For the entries below, how many lines contain the word "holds"? Reply with the number and nothing else.
= = = = =
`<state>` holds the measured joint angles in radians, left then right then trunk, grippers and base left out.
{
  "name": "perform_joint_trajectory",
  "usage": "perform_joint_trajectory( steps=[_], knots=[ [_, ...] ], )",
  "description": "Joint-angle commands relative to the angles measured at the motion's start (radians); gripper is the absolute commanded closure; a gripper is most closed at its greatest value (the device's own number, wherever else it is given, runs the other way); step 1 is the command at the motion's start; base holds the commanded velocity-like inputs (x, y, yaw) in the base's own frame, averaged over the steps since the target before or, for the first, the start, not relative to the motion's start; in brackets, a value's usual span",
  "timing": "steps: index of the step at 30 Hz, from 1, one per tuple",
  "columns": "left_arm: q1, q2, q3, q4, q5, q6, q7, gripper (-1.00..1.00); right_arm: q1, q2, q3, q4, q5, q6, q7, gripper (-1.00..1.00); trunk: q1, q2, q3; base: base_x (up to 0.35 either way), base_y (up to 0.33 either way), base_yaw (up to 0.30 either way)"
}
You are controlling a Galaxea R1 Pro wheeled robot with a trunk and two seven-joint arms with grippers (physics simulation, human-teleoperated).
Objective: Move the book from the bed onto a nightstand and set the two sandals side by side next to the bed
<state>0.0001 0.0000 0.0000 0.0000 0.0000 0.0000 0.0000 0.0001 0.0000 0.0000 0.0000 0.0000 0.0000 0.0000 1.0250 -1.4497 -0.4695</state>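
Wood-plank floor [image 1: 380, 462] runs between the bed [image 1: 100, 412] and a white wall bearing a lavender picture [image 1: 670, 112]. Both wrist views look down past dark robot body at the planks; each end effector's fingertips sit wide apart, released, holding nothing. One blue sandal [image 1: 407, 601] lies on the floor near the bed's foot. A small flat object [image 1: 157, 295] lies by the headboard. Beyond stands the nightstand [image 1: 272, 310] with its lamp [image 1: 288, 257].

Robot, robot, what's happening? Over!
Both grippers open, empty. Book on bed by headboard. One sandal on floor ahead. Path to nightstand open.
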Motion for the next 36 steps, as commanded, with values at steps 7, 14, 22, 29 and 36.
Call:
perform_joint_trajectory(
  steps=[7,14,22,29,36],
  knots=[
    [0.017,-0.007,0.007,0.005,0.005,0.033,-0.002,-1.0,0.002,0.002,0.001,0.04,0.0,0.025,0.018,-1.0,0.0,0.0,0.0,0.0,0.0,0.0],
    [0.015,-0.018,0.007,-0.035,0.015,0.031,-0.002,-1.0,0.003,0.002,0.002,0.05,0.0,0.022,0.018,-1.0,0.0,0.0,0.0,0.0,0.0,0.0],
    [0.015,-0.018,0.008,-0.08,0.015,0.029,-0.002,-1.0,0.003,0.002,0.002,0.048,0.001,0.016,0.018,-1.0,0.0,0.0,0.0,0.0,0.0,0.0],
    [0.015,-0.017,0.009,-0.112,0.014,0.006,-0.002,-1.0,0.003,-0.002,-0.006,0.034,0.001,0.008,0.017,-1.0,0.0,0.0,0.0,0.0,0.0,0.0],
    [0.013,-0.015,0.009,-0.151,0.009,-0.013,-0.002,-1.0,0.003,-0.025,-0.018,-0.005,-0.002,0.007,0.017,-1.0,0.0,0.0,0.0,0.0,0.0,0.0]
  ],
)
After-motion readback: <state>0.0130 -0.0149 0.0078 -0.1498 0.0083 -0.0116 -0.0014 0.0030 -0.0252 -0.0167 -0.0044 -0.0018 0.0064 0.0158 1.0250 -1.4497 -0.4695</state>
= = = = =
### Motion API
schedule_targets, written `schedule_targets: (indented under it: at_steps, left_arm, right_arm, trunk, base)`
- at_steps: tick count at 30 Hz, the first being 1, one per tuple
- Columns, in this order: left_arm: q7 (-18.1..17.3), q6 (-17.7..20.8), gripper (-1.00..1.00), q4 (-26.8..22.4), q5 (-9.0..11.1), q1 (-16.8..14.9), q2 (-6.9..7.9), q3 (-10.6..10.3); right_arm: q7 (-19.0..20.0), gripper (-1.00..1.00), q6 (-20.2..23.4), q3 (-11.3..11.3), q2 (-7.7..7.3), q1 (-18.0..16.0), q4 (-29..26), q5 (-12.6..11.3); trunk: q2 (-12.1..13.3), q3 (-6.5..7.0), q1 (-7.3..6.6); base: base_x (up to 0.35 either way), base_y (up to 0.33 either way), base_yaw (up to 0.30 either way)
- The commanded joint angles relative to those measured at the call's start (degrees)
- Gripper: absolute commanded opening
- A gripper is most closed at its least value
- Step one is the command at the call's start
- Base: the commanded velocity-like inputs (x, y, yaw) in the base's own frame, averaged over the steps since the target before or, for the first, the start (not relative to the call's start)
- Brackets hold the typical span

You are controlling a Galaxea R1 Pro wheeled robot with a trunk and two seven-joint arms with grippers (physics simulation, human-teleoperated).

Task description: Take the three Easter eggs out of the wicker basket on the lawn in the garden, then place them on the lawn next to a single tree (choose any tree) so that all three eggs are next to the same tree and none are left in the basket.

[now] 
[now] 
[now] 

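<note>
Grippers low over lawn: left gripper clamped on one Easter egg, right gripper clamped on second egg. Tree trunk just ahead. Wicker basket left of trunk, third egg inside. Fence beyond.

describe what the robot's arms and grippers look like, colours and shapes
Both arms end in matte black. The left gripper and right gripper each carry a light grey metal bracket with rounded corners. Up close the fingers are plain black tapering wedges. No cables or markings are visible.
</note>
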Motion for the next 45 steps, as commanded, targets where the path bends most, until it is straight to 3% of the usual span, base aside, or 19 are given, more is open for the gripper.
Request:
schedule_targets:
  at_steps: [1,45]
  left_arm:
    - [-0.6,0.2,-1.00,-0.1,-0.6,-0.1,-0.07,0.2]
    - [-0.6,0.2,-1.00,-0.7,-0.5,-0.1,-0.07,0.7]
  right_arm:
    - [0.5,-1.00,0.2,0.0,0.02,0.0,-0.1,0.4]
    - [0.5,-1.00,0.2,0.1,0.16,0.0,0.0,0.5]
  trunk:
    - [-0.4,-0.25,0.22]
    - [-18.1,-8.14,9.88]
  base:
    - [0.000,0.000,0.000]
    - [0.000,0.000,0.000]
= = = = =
** SOLUTION FOR THIS PROBLEM **
2